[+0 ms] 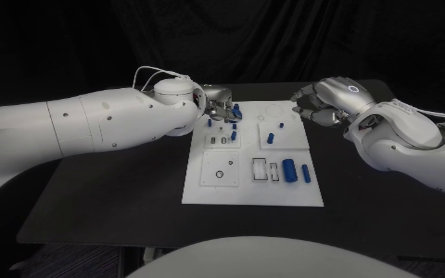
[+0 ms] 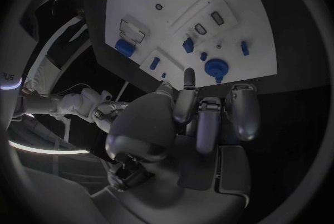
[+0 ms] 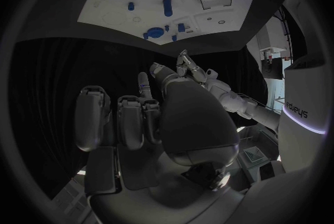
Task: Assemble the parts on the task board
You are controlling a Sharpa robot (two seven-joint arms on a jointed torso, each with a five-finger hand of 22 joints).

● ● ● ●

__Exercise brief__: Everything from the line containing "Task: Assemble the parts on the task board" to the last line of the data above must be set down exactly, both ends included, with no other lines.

__Response below__:
Task: Assemble the parts on the task board
You are controlling a Sharpa robot (two seven-joint arms on a jointed torso, each with a five-finger hand of 22 joints).

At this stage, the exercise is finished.